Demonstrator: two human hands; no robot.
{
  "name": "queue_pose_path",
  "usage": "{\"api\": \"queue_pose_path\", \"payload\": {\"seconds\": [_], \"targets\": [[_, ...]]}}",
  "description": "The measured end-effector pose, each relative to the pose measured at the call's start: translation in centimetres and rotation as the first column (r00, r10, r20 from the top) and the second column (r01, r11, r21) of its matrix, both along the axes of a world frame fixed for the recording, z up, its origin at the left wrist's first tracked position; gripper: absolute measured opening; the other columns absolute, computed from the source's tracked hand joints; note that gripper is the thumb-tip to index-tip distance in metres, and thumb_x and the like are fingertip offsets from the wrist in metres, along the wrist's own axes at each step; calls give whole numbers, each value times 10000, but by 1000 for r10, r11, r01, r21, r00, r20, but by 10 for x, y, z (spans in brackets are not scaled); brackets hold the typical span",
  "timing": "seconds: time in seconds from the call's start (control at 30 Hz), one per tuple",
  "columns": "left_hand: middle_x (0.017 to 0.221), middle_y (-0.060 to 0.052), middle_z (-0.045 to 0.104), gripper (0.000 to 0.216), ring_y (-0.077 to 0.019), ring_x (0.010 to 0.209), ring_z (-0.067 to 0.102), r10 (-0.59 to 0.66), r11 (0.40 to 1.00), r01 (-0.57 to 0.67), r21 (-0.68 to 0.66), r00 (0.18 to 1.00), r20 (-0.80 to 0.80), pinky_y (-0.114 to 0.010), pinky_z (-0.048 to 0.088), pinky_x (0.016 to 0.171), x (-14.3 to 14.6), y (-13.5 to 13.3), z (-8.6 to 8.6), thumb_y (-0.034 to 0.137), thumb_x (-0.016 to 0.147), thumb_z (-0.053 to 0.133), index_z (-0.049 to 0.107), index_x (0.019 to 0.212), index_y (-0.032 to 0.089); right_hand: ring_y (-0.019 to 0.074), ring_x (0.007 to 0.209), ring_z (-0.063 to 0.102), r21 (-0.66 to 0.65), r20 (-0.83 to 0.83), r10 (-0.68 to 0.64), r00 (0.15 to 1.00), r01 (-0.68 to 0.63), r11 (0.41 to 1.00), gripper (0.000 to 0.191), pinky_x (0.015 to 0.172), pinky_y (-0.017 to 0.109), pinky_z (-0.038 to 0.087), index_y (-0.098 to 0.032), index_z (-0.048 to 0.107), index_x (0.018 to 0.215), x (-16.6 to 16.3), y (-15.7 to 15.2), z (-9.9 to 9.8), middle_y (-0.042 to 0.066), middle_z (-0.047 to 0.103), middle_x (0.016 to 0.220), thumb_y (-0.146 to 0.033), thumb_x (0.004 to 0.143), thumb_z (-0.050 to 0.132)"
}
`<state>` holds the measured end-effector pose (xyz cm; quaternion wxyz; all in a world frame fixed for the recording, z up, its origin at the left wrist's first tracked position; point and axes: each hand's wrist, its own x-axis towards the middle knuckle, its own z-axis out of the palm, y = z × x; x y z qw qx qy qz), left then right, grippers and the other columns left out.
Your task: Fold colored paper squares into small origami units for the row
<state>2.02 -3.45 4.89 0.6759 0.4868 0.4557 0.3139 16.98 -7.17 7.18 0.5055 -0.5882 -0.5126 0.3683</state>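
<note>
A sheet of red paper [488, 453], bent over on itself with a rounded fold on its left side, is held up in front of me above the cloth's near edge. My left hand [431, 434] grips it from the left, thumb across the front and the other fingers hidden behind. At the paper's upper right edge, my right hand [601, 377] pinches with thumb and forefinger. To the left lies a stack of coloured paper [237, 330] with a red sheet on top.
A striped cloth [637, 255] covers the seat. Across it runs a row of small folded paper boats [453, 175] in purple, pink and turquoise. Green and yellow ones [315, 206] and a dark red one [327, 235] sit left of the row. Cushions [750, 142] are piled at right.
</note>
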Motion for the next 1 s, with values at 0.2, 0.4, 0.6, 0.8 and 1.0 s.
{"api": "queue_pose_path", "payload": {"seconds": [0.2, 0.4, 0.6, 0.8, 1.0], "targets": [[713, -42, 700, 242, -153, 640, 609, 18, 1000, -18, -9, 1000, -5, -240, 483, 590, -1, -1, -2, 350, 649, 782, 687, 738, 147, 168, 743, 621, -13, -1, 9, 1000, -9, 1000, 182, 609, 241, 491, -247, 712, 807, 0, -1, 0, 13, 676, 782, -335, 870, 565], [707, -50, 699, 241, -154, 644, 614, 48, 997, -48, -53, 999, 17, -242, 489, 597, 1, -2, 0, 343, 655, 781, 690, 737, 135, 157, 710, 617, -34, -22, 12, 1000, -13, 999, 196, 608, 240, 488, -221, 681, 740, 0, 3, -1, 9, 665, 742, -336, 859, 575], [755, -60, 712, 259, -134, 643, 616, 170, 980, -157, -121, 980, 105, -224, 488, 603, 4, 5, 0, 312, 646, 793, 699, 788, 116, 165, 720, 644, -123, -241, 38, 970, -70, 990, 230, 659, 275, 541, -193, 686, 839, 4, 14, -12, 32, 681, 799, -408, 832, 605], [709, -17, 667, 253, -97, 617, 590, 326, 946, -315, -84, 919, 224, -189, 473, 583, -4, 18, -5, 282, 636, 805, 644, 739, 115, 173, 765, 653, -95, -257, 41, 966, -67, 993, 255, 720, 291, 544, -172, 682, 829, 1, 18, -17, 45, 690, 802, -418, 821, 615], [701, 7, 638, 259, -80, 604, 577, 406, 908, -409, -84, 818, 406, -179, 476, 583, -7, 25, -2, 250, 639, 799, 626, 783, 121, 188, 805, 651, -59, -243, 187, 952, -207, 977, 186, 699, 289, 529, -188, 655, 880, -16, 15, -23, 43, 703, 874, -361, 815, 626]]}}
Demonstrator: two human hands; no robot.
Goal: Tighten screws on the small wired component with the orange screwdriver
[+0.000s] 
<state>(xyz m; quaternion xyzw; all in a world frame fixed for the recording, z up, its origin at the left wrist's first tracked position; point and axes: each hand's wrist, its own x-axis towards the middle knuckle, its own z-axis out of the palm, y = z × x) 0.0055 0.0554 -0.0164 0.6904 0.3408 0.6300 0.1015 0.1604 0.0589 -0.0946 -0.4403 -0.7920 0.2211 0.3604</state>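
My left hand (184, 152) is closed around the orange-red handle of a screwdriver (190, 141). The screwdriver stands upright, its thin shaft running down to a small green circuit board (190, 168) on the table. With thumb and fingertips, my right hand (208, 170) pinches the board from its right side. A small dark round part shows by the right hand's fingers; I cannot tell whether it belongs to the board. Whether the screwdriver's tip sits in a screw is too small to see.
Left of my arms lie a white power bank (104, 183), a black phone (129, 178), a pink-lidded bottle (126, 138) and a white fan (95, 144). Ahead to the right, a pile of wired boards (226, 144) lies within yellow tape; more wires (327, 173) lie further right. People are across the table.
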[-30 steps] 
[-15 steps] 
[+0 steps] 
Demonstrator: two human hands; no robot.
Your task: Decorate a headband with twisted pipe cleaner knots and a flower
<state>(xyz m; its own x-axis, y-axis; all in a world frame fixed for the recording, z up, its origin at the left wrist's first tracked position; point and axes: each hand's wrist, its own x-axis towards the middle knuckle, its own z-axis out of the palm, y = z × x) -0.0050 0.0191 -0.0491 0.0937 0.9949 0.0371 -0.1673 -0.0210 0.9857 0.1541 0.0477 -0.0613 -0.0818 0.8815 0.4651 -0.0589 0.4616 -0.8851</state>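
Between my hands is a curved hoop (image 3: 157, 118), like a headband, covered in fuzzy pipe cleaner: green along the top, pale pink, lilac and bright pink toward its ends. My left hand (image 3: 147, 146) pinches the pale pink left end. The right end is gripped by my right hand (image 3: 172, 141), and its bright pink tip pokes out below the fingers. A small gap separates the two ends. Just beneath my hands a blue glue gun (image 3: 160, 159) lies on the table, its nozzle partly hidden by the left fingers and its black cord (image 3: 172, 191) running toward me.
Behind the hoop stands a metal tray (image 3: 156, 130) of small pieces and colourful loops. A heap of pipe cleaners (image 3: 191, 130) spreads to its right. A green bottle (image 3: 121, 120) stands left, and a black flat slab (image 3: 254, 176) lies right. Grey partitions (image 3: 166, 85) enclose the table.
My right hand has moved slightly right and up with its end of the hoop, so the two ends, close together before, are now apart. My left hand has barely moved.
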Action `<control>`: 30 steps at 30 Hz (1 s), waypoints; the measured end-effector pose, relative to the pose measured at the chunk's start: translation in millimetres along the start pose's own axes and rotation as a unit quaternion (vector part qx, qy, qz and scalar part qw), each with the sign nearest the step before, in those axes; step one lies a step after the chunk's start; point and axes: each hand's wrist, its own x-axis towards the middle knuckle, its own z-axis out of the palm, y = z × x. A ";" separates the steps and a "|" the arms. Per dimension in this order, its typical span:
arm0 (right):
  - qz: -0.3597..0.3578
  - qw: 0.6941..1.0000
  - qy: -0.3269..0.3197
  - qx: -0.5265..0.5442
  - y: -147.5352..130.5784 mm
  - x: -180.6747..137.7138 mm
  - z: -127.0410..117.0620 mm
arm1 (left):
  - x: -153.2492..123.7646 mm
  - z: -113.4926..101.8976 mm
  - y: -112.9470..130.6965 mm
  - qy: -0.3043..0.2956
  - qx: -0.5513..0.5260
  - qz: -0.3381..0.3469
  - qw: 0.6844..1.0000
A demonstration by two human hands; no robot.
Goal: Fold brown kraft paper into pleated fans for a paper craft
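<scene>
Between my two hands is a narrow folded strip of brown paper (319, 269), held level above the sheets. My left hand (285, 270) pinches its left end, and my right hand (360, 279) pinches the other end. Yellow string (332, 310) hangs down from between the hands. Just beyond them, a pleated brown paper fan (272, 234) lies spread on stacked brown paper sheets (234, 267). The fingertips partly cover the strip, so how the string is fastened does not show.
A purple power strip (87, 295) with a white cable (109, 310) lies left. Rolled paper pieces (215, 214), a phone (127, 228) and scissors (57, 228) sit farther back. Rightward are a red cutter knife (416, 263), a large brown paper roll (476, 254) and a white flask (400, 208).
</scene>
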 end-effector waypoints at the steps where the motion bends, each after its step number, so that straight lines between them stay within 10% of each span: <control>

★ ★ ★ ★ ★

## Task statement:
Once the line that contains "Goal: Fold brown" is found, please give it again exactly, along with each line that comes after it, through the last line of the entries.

## Solution below:
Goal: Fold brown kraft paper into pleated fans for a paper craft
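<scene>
Between my two hands is a narrow folded strip of brown paper (319, 269), held level above the sheets. My left hand (285, 270) pinches its left end, and my right hand (360, 279) pinches the other end. Yellow string (332, 310) hangs down from between the hands. Just beyond them, a pleated brown paper fan (272, 234) lies spread on stacked brown paper sheets (234, 267). The fingertips partly cover the strip, so how the string is fastened does not show.
A purple power strip (87, 295) with a white cable (109, 310) lies left. Rolled paper pieces (215, 214), a phone (127, 228) and scissors (57, 228) sit farther back. Rightward are a red cutter knife (416, 263), a large brown paper roll (476, 254) and a white flask (400, 208).
</scene>
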 end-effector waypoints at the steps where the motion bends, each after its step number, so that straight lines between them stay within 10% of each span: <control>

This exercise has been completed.